I read Auster’s unusual choice of protagonist in this light. The dog is a multivalent symbol - in western culture, at least. He is sometimes “man’s best friend,” prized for his loyalty and good nature; sometimes he is the epitome of sexualized machismo (i.e., to call a man a “dog”); and other times he is every despised, miserable, low thing (i.e., to be treated “like a dog”). And, of course, in addition to his symbol-hood, the dog is a feeling, sensing, living being. I believe Auster employs Mr. Bones in all of these ways, as a whole, emotionally engaged being and as a layered symbol. We empathetically invest in Mr. Bones as we would do any human character, but we are reminded continually that the humans around Mr. Bones largely do not do so. His vulnerability does not protect him by appealing to good human impulses, rather it makes him a target. And human mistreatment of a stray dog is a matter of mundane course, not of state persuasion or organized persecution. So maybe that’s why The Painted Bird was on my mind as I read Timbuktu.
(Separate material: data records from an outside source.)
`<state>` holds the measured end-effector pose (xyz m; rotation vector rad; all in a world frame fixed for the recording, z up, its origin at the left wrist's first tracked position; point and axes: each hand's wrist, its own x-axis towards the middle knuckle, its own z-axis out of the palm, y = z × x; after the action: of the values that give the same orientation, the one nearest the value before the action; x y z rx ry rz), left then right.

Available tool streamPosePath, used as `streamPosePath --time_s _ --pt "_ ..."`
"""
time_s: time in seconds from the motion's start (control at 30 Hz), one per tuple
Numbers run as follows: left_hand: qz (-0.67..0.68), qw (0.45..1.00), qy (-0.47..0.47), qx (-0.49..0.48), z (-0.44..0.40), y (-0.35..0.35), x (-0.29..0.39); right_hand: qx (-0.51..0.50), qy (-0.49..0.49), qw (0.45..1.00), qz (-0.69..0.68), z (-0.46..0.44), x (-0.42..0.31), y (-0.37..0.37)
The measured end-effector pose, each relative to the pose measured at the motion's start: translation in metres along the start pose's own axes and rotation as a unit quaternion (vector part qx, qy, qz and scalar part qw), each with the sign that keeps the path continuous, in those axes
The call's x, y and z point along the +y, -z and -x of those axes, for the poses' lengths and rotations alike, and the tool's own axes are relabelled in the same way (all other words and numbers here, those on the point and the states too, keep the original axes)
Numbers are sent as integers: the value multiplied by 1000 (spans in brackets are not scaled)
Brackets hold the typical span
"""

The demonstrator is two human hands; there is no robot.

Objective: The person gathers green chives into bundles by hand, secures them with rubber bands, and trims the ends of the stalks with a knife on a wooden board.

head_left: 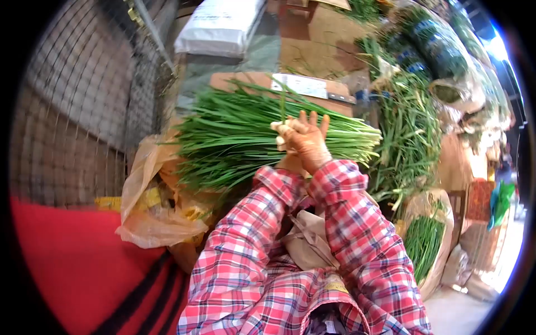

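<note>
A large bunch of garlic chives (pixel 229 131) lies crosswise in front of me, green leaves to the left and pale cut stalks to the right. My right hand (pixel 308 139) is on top of the bunch near its stalk half. Its thumb side pinches around a thin green strand (pixel 282 103) that stands up from the bunch, while the other fingers stretch out. Underneath it, my left hand (pixel 291 163) is mostly covered, with its wrist close to the right one; its fingers cannot be made out clearly. Behind the bunch, a black-handled cleaver (pixel 301 86) rests on a wooden board (pixel 229 80).
Loose chives (pixel 410 134) are heaped on the right. Plastic-wrapped bundles of greens (pixel 441 50) are stacked beyond. A white sack (pixel 220 25) lies at the back. Wire mesh (pixel 72 111) stands left, near an orange plastic bag (pixel 151 195). Another bag of chives (pixel 427 240) stands at right.
</note>
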<state>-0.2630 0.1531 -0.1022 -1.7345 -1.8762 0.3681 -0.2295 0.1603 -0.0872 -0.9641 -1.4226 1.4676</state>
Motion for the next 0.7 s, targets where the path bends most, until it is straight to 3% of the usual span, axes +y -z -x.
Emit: streamPosePath --time_s 0.03,0.07,0.1,0.13,0.2,0.23,0.27,0.33,0.37,0.4,0.47,0.53,0.57,0.67,0.7 --pt "-277 960 -28 6 -3 -12 14 -46 -43 998 30 9 -67 18" --pt "-59 998 -23 5 -4 9 -3 -95 -82 990 63 18 -133 37" --pt "161 986 -27 -5 -3 28 -24 -48 -77 993 81 31 -161 64" --pt "373 927 -38 -26 -2 37 -35 21 -82 995 43 47 -170 97" --pt "363 930 -43 -35 -2 39 -35 94 -126 987 31 82 -175 174" --pt "368 927 -48 -44 -4 42 -35 66 -218 968 108 100 -160 220" --pt "371 926 -50 -56 -4 44 -37 50 -225 835 500 123 -122 270" --pt "384 919 -61 -64 -3 43 -40 0 -317 644 696 147 -142 261" --pt "385 918 -66 -69 -5 45 -44 11 -240 771 590 160 -129 270" --pt "384 917 -73 -81 -4 50 -48 -16 -244 839 485 157 -147 252" --pt "371 920 -70 -109 -8 59 -52 -54 -275 892 355 142 -145 224" --pt "376 916 -82 -115 -9 65 -53 -171 -189 863 436 122 -121 205" --pt "366 919 -88 -120 -7 61 -51 -231 -179 802 521 109 -114 189" --pt "379 915 -90 -109 -2 54 -45 -342 -241 664 620 76 -60 154" --pt "371 917 -95 -110 -1 56 -44 -358 -244 659 615 66 -57 147"
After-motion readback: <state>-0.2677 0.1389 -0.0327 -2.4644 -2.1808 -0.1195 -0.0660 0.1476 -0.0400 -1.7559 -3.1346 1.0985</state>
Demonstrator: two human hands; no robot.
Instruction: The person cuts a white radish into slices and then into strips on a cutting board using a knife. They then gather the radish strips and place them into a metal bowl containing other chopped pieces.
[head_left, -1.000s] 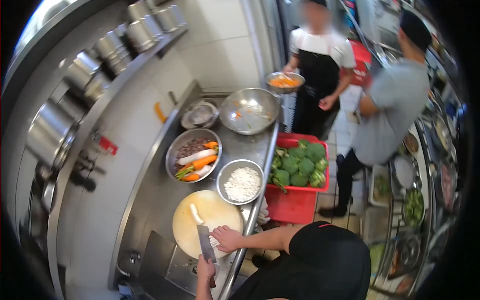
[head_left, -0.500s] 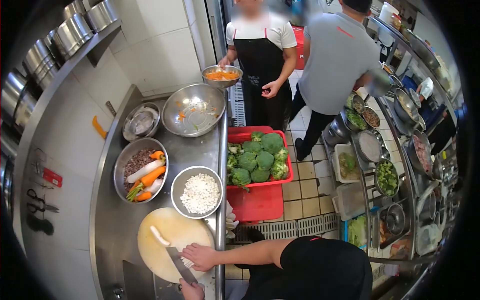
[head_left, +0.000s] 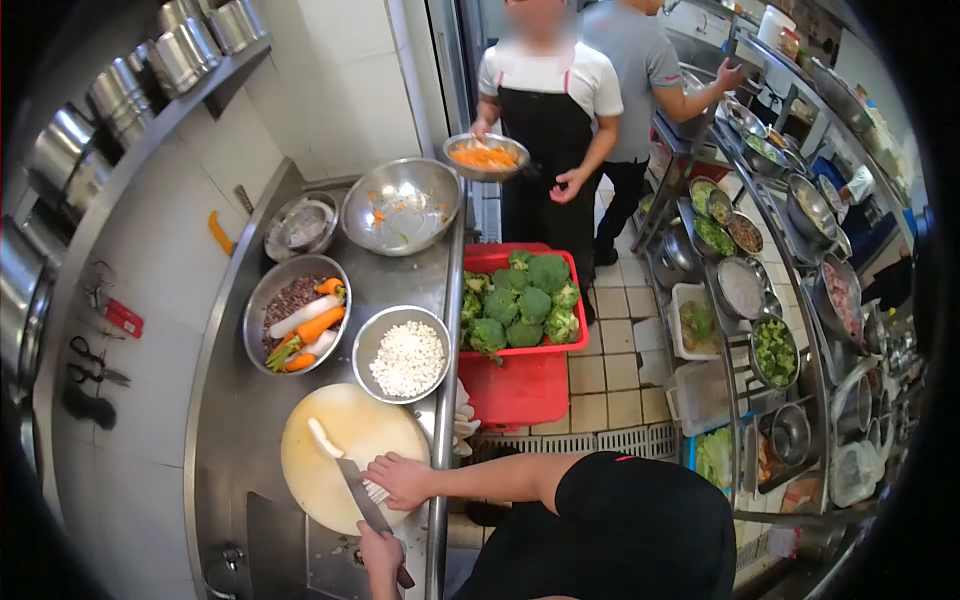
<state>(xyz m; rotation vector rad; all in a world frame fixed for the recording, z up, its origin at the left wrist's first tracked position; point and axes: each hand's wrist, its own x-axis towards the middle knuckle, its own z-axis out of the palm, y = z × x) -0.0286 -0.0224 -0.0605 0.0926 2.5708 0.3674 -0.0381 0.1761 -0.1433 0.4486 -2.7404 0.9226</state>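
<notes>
My left hand (head_left: pixel 382 552) grips the handle end of a broad-bladed knife (head_left: pixel 362 492), which sits on a round cutting board (head_left: pixel 310 490). My right hand (head_left: pixel 402 480) presses down, fingers closed, on a bunch of thin white vegetable strips (head_left: pixel 376 491) right beside the blade. Farther up the board lies a loose white vegetable piece (head_left: pixel 324 438), apart from both hands. Just beyond the board stands a steel bowl of white diced pieces (head_left: pixel 407 360). To its left, another bowl (head_left: pixel 256 338) holds carrots (head_left: pixel 316 326), a long white root and brownish bits.
A large bowl with scraps (head_left: pixel 402 207) stands farther along the steel counter (head_left: pixel 405 283). Broccoli (head_left: pixel 520 300) fills a red crate (head_left: pixel 575 320) beside it. A co-worker in a black apron (head_left: pixel 545 150) holds a bowl of orange shreds (head_left: pixel 485 157). Shelves with bowls line the right.
My view has tilted, so the counter appears higher in it. The co-worker in grey has moved back with one arm stretched toward the shelving. My hands keep the same hold on the board.
</notes>
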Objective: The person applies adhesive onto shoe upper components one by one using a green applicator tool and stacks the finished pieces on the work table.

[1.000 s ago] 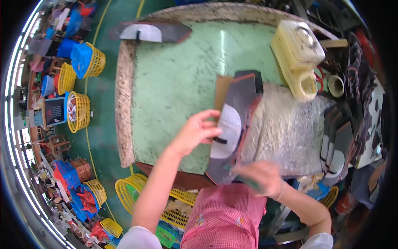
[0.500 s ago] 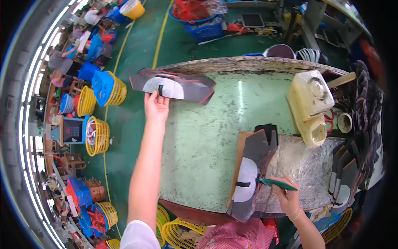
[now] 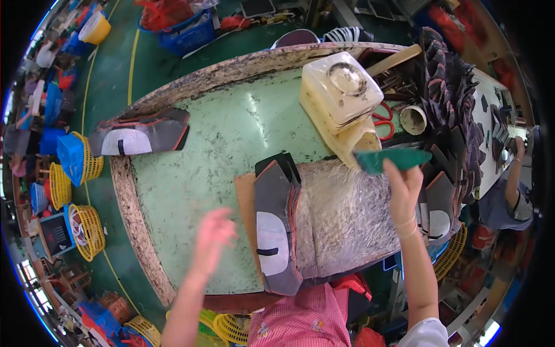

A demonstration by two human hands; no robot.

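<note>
My right hand (image 3: 404, 188) grips a green-handled brush (image 3: 399, 160), its tip at the open mouth of a cream plastic container (image 3: 341, 92). The bristles are hidden there. My left hand (image 3: 213, 238), blurred by motion, hovers over the green tabletop (image 3: 191, 191) with its fingers loosely apart and nothing visible in them. Between the hands lies a dark grey shoe-upper piece (image 3: 277, 231) with a white half-round patch, a black tab and red edges, partly over a brown board (image 3: 245, 211). A similar shoe-upper piece (image 3: 139, 136) rests across the table's far left edge.
Red-handled scissors (image 3: 384, 122) and a round cup (image 3: 413, 120) sit beside the container. Stacks of dark pieces (image 3: 448, 92) line the right side. A raised rim (image 3: 231, 72) runs along the back. Another person (image 3: 511, 191) is at the far right. Baskets (image 3: 87, 231) stand at left.
My left hand has let go of the far-left shoe-upper piece and come back toward me. The brush has moved from the near piece up to the container's mouth. The view has turned rightward.
</note>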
In many ways, our ability to treat each other in insensitive and uncompassionate ways is only the final example of our general penchant for meanness. If we cannot consistently bring ourselves to treat the most vulnerable among us, such as a stray animal, with kindness and regard, why are we ever surprised when that same spirit of disregard and inhumanity exerts itself against other humans?